WHAT TO PRODUCE: Each and every line below goes into your answer unchanged, but leave out the images.

DATASET EXTRACT:
▶
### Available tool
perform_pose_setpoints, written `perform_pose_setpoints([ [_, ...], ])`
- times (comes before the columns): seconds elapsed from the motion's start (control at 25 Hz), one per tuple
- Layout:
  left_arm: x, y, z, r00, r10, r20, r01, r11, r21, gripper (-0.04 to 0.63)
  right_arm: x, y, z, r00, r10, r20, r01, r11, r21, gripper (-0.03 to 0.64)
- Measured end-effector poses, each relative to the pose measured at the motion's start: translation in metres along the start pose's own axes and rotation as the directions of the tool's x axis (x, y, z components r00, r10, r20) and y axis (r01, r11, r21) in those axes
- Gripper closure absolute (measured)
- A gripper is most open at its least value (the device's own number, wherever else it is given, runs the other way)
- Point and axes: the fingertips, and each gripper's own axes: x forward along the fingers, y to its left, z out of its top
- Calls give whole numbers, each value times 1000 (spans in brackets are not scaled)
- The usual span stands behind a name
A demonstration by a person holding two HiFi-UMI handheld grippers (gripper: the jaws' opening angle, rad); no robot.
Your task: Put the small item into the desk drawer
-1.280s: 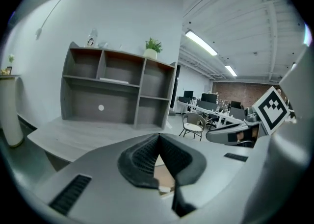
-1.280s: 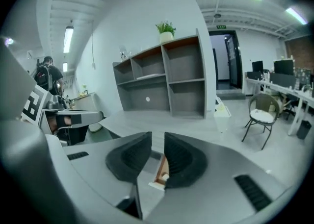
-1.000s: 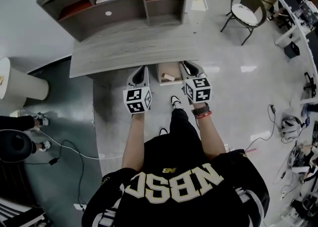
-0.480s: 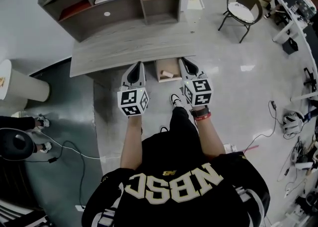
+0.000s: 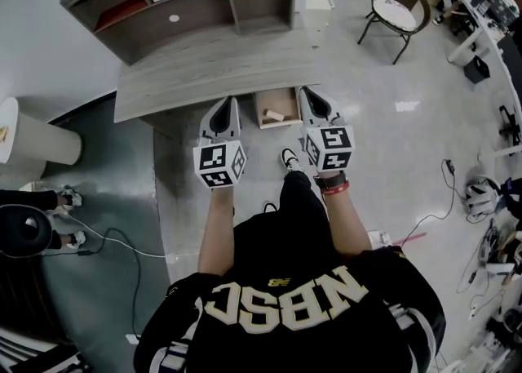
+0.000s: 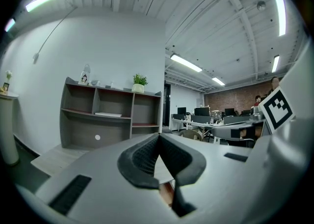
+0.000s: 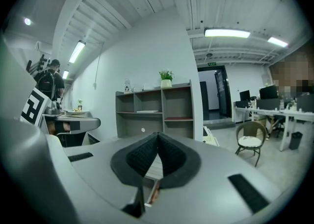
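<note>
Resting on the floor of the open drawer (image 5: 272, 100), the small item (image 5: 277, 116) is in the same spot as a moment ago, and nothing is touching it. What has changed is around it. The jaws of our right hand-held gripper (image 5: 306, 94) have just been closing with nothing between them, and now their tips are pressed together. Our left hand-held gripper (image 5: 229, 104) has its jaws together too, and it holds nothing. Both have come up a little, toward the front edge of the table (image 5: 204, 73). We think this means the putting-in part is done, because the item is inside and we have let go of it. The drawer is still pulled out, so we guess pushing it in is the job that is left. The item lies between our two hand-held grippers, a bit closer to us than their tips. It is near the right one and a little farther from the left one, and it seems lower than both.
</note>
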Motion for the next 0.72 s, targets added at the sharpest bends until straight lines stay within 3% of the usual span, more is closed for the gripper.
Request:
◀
REPLY TO THE TASK:
### Available tool
perform_pose_setpoints, written `perform_pose_setpoints([ [_, ...], ])`
- times (comes before the columns): seconds elapsed from the motion's start (control at 25 Hz), one per tuple
- Layout:
  left_arm: x, y, z, r00, r10, r20, r01, r11, r21, gripper (-0.04 to 0.63)
  right_arm: x, y, z, r00, r10, r20, r01, r11, r21, gripper (-0.03 to 0.64)
- Measured end-effector poses, each relative to the pose measured at the motion's start: translation in metres along the start pose's own axes and rotation as the directions of the tool's x axis (x, y, z components r00, r10, r20) and y axis (r01, r11, r21) in those axes
- Gripper closure absolute (measured)
- A gripper is most open at its least value (the device's own number, wherever else it is given, runs the other way)
- Point and axes: the fingertips, and each gripper's own axes: x forward along the fingers, y to its left, z out of its top
- Calls give whole numbers, each value times 1000 (spans in brackets are not scaled)
- The usual span stands behind a name
A demonstration by a person holding two HiFi-UMI handheld grippers (gripper: the jaws' opening angle, rad); no robot.
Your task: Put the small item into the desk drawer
-1.280s: 
-1.280s: 
-1.000s: 
-0.480s: 
+0.000s: 
+0.000s: 
+0.000s: 
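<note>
Resting on the floor of the open drawer (image 5: 272, 100), the small item (image 5: 277, 116) is in the same spot as a moment ago, and nothing is touching it. What has changed is around it. The jaws of our right hand-held gripper (image 5: 306, 94) have just been closing with nothing between them, and now their tips are pressed together. Our left hand-held gripper (image 5: 229, 104) has its jaws together too, and it holds nothing. Both have come up a little, toward the front edge of the table (image 5: 204, 73). We think this means the putting-in part is done, because the item is inside and we have let go of it. The drawer is still pulled out, so we guess pushing it in is the job that is left. The item lies between our two hand-held grippers, a bit closer to us than their tips. It is near the right one and a little farther from the left one, and it seems lower than both.
</note>
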Motion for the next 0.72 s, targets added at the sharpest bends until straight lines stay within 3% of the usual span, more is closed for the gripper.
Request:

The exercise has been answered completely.